Trybunał Sprawiedliwości Unii Europejskiej (TSUE) wydał przełomowy wyrok, który może oznaczać ogromne konsekwencje dla sektora bankowego w Polsce. Orzeczenie dotyczy sankcji kredytu darmowego i wynika z pozwu spółki Lexitor, która wskazała, że bank nie dopełnił obowiązku informacyjnego wobec konsumenta przy zawieraniu umowy kredytowej.
Kredyt bez odsetek? TSUE wskazuje na luki w przepisach
Trybunał uznał, że banki, które nie podają w sposób precyzyjny rzeczywistej rocznej stopy oprocentowania (RRSO) lub warunków zmiany opłat, mogą zostać pozbawione prawa do naliczania odsetek i dodatkowych kosztów. Decyzja ta wzmacnia ochronę kredytobiorców i daje im nowe możliwości dochodzenia roszczeń wobec instytucji finansowych.
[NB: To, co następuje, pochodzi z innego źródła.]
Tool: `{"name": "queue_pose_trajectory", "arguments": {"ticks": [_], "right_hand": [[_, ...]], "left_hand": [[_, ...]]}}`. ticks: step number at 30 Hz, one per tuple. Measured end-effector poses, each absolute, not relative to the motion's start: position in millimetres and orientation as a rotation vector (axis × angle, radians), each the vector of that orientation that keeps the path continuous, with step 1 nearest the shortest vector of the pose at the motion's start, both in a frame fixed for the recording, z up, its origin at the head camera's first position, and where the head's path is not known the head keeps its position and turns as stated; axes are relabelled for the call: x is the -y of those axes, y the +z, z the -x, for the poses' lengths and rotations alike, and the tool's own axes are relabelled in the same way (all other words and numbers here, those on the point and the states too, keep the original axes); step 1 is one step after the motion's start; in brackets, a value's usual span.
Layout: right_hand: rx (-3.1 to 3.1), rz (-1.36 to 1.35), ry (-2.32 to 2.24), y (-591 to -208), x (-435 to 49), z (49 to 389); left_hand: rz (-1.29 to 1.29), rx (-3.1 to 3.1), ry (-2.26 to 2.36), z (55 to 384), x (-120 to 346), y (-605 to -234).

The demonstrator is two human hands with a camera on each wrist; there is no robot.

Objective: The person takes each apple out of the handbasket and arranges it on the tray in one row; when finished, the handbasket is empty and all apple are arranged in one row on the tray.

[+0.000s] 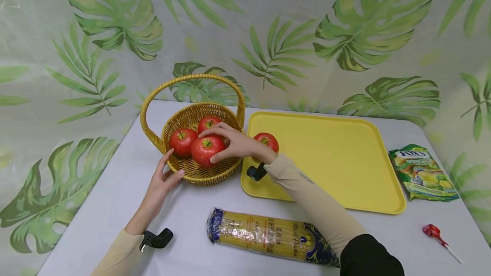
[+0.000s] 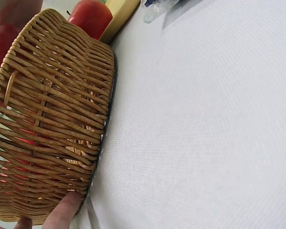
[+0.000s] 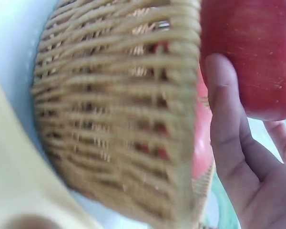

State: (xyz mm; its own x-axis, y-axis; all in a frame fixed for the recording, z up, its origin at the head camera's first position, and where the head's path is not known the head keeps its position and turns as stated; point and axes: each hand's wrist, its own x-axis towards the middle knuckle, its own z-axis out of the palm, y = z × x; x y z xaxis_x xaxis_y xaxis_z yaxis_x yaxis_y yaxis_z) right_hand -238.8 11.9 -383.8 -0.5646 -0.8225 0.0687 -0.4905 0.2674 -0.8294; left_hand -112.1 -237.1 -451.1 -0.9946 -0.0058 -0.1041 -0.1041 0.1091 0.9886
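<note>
My right hand point(image 1: 238, 143) grips a red apple point(image 1: 207, 150) over the wicker basket point(image 1: 207, 179), thumb on one side and fingers curled over the other. In the right wrist view this apple point(image 3: 257, 57) sits at the height of the basket's rim. Two more red apples, one at the left point(image 1: 183, 142) and one at the back point(image 1: 209, 124), lie inside the basket. My left hand point(image 1: 163, 184) touches the basket's near left side with its fingertips, also seen low on the weave in the left wrist view, where a fingertip point(image 2: 66, 210) presses the wicker.
A yellow tray point(image 1: 322, 161) lies right of the basket, with one apple point(image 1: 267, 141) at its left end. A pasta pack point(image 1: 264, 233) lies in front, under the right forearm. At the right are a green candy bag point(image 1: 422, 173) and a red lollipop point(image 1: 432, 231).
</note>
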Motion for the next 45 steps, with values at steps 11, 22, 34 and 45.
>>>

Adwokat Karolina Pilawska z kancelarii Pilawska Zorski Adwokaci nazwała ten wyrok „przełomowym” i wskazała, że może on uruchomić lawinę pozwów przeciwko bankom, a także skutkować koniecznością zwrotu miliardów złotych polskim kredytobiorcom. – Banki muszą precyzyjnie informować klientów o warunkach kredytu. To oznacza, że wiele z obecnych umów może być zakwestionowanych – podkreśla prawniczka.
Co na to banki? Związek Banków Polskich reaguje
Związek Banków Polskich (ZBP) zwrócił uwagę, że TSUE nie uznał automatycznie, iż każde naruszenie obowiązku informacyjnego prowadzi do unieważnienia odsetek. – To do polskich sądów należy ocena, na ile konsument mógł samodzielnie ocenić konsekwencje finansowe wynikające z umowy – skomentował ZBP.
Co dalej z kredytami w Polsce?
Wyrok TSUE może przyczynić się do zaostrzenia regulacji w sektorze bankowym oraz zmiany sposobu zawierania umów kredytowych. Eksperci wskazują, że instytucje finansowe mogą być zmuszone do rewizji swoich ofert, aby uniknąć potencjalnych strat finansowych.
Ostateczny werdykt w tej sprawie wyda polski sąd, który zdecyduje, czy bank rzeczywiście naruszył przepisy i jakie konsekwencje poniesie.